Created attachment 190799 [details] Original "unsigned.pdf" and "destroyed.pdf" as a result of the signing attempt. In the past, I have used LibreOffice Draw to easily digitally sign PDFs (X.509). With the last update this function is broken. The Digital Signatures window does not close as usual, and the signed PDF is no longer automatically loaded to verify the signature. If you close the window and then the PDF manually and then try to open it again, the error message "This PDF file is encrypted and can't be opened." is shown. This doesn't seem to be the full truth, as pdfinfo says: $ pdfinfo destroyed.pdf Syntax Error: Invalid object stream Syntax Error: Couldn't find trailer dictionary Syntax Error: Catalog object is wrong type (null) Syntax Error: Couldn't find trailer dictionary Internal Error: xref num -1 not found but needed, try to reconstruct<0a> Syntax Error: Couldn't find trailer dictionary Syntax Error: Couldn't find trailer dictionary Syntax Error: Catalog object is wrong type (null) Syntax Error: Couldn't read page catalog Attachment: - "unsigned.pdf": Original file - "destroyed.pdf": destroyed copy after the signing (attempt).

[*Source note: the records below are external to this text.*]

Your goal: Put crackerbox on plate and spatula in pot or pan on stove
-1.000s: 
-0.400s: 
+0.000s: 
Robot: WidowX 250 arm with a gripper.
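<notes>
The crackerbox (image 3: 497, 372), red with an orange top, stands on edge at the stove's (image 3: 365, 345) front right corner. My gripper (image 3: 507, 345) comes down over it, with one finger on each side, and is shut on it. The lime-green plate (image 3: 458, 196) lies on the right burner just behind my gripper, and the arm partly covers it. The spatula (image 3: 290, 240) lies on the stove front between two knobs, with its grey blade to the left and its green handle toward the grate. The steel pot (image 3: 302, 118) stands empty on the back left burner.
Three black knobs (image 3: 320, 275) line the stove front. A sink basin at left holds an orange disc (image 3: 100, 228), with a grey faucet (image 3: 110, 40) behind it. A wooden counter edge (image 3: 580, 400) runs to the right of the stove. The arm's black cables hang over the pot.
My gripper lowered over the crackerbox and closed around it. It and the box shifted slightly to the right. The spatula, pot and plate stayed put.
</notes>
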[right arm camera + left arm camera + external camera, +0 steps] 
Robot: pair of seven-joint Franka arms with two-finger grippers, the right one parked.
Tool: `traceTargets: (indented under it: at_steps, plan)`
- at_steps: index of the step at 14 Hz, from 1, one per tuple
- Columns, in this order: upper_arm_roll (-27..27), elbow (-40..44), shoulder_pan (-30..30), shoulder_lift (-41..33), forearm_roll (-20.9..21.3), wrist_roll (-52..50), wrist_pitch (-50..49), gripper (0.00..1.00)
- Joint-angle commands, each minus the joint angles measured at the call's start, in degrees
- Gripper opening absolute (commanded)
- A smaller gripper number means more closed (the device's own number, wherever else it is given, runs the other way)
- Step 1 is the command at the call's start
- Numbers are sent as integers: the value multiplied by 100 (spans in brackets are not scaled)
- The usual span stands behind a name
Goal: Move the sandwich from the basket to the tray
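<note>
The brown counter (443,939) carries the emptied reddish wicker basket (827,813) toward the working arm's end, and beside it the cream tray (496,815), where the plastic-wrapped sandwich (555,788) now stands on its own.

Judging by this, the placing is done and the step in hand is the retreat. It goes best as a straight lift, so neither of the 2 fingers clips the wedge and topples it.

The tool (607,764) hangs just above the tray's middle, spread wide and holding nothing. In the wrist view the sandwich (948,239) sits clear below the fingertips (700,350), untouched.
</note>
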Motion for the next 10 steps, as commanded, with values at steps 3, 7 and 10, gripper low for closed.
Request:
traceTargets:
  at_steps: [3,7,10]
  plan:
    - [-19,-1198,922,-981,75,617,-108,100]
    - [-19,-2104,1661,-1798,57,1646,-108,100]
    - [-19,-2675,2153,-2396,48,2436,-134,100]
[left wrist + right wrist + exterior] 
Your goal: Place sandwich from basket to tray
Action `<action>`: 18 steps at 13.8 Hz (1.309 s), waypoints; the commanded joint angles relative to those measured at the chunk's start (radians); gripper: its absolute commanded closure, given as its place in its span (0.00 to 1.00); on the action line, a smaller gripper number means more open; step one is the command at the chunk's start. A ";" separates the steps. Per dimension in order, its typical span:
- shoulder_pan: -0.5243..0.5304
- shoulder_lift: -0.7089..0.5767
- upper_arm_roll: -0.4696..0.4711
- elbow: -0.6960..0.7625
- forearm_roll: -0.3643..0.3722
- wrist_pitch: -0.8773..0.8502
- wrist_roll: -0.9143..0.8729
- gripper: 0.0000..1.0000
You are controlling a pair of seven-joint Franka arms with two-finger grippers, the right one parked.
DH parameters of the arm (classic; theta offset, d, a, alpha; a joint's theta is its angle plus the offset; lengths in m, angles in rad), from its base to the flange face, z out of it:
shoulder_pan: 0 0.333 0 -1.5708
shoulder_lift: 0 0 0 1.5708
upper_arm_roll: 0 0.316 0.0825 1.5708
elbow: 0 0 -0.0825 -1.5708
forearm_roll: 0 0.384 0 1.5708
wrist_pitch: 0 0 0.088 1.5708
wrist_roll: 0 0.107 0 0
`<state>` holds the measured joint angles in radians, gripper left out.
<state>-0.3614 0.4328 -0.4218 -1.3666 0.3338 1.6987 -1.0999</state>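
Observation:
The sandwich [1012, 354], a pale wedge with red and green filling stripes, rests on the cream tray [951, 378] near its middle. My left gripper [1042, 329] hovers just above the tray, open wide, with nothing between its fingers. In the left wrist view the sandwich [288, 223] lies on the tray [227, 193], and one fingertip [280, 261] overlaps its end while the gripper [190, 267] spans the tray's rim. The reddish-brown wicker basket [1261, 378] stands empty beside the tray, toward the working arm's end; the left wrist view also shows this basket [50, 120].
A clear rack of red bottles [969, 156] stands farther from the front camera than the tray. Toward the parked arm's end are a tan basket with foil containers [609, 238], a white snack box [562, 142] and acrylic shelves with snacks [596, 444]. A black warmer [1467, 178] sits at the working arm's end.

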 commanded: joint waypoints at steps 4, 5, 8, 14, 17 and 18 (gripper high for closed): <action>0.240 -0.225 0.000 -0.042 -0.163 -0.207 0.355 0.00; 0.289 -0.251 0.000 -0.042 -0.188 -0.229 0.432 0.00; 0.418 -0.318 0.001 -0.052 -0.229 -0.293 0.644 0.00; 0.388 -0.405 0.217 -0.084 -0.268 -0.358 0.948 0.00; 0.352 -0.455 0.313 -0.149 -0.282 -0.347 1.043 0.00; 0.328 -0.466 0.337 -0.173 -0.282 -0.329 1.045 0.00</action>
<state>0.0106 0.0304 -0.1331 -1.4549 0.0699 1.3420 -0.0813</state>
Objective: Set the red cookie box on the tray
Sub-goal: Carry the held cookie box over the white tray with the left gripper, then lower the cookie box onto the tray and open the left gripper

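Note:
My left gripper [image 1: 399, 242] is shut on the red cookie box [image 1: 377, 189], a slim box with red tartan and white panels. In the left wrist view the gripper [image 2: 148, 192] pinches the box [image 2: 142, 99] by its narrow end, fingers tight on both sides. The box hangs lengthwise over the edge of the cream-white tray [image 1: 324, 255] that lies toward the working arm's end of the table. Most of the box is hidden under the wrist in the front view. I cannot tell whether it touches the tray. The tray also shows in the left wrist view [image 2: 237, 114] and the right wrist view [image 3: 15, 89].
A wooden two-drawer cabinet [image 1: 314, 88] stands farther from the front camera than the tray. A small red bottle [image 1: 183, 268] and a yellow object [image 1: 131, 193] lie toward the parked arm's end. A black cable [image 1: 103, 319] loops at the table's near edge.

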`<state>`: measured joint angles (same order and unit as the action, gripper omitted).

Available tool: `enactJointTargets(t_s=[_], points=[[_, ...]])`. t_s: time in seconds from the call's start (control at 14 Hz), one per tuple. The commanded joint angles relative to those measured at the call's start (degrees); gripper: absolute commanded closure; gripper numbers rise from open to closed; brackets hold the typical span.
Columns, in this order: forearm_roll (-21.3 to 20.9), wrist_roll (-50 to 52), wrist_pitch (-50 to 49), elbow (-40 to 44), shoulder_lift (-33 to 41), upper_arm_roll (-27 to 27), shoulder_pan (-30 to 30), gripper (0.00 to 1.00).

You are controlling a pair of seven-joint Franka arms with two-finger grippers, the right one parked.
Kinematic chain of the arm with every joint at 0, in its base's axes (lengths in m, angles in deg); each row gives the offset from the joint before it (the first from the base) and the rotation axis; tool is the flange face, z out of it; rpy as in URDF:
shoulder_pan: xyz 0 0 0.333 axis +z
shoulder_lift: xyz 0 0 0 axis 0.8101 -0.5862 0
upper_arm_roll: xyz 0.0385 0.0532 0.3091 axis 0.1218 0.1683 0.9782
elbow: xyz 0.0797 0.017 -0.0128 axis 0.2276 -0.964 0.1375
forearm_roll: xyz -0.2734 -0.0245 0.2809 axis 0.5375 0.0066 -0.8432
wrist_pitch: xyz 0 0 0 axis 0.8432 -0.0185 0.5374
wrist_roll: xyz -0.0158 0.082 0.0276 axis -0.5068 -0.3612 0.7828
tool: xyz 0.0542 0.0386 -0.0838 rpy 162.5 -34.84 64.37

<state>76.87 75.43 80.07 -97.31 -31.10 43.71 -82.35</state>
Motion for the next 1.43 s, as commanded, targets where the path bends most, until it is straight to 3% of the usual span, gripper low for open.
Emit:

On which Linux distrib are you? Could you give a try to a recent LO version like 7.5.8 or 7.6.2 ?
I Am using Debian 12.2 and the LibreOffice version from its repository. No, I have not yet tried another version of LibreOffice. After stressful experiences with mixed versions in the package management, I avoid such experiments whenever possible. So I would have to take the time to install another version in parallel without jeopardizing the normal package management, but I first have to find out how to do this without risk.
[Automated Action] NeedInfo-To-Unconfirmed
(In reply to Wolf-Dieter Groll from comment #2) > > So I would have to take the time to install another version in parallel > without jeopardizing the normal package management, but I first have to find > out how to do this without risk. Hello, you can use AppImage https://www.libreoffice.org/download/appimage/
(In reply to Wolf-Dieter Groll from comment #2) > I Am using Debian 12.2 and the LibreOffice version from its repository. > No, I have not yet tried another version of LibreOffice. After stressful > experiences with mixed versions in the package management, I avoid such > experiments whenever possible. > > So I would have to take the time to install another version in parallel > without jeopardizing the normal package management, but I first have to find > out how to do this without risk. I use Debian testing, LO version is 7.5.8.2 with Debian updated today. I didn't mean having 2 versions in the same time. You can stick to stable and retrieve LO from testing repo but I suppose it would also require to update some libs (gtk or kde for example). IMHO, Debian stable are more for servers than end user machines so it uses old versions with security fixes. SID are for "power users", those who are ready to test bleeding edge versions but know/are not afraid how to deal with potential critical bugs. Testing is a good compromise.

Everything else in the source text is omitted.